* Instructions for the task: In full and word for word, copy the listing; no pictures belong in the copy.

----------------------------------------

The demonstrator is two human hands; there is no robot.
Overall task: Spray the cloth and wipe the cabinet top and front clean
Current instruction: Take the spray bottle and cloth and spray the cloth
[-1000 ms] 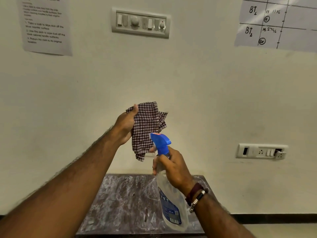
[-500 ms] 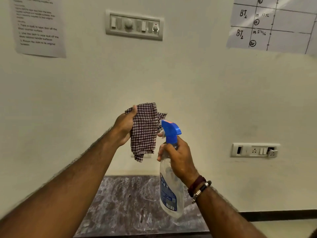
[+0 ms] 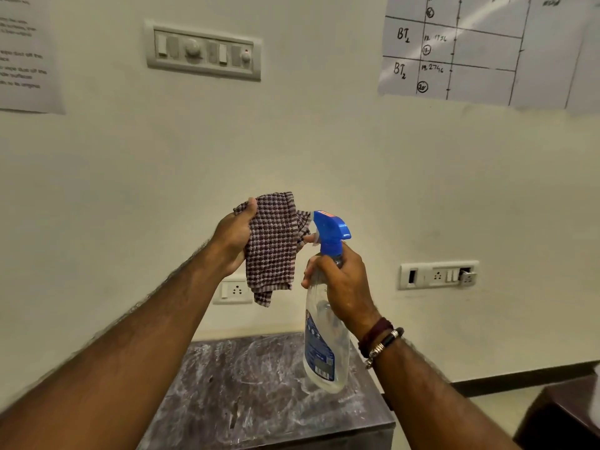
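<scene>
My left hand [image 3: 232, 240] holds a brown-and-white checked cloth [image 3: 272, 248] up in front of the wall, hanging down from my grip. My right hand [image 3: 342, 284] grips the neck of a clear spray bottle [image 3: 323, 352] with a blue trigger head [image 3: 329, 230]. The nozzle points left at the cloth, nearly touching it, and a finger lies on the trigger. Below both hands is the cabinet top [image 3: 246, 391], a dark surface streaked with white smears. The cabinet front is out of sight.
The wall stands right behind the cabinet, with a switch panel [image 3: 203, 53], a socket [image 3: 233, 290] behind the cloth and a socket strip [image 3: 438, 275] at the right. Paper sheets [image 3: 487, 50] hang on the wall. A dark piece of furniture [image 3: 565, 420] sits at the lower right.
My right hand has raised the spray bottle and brought its nozzle up beside the cloth. The cloth hand has stayed about where it was; the view shifted slightly.
</scene>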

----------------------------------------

* Response below:
The demonstrator is two human hands; there is no robot.
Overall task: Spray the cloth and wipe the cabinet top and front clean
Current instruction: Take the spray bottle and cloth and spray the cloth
[-1000 ms] 
[-500 ms] 
[+0 ms] 
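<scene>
My left hand [image 3: 232, 240] holds a brown-and-white checked cloth [image 3: 272, 248] up in front of the wall, hanging down from my grip. My right hand [image 3: 342, 284] grips the neck of a clear spray bottle [image 3: 323, 352] with a blue trigger head [image 3: 329, 230]. The nozzle points left at the cloth, nearly touching it, and a finger lies on the trigger. Below both hands is the cabinet top [image 3: 246, 391], a dark surface streaked with white smears. The cabinet front is out of sight.
The wall stands right behind the cabinet, with a switch panel [image 3: 203, 53], a socket [image 3: 233, 290] behind the cloth and a socket strip [image 3: 438, 275] at the right. Paper sheets [image 3: 487, 50] hang on the wall. A dark piece of furniture [image 3: 565, 420] sits at the lower right.
My right hand has raised the spray bottle and brought its nozzle up beside the cloth. The cloth hand has stayed about where it was; the view shifted slightly.
</scene>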

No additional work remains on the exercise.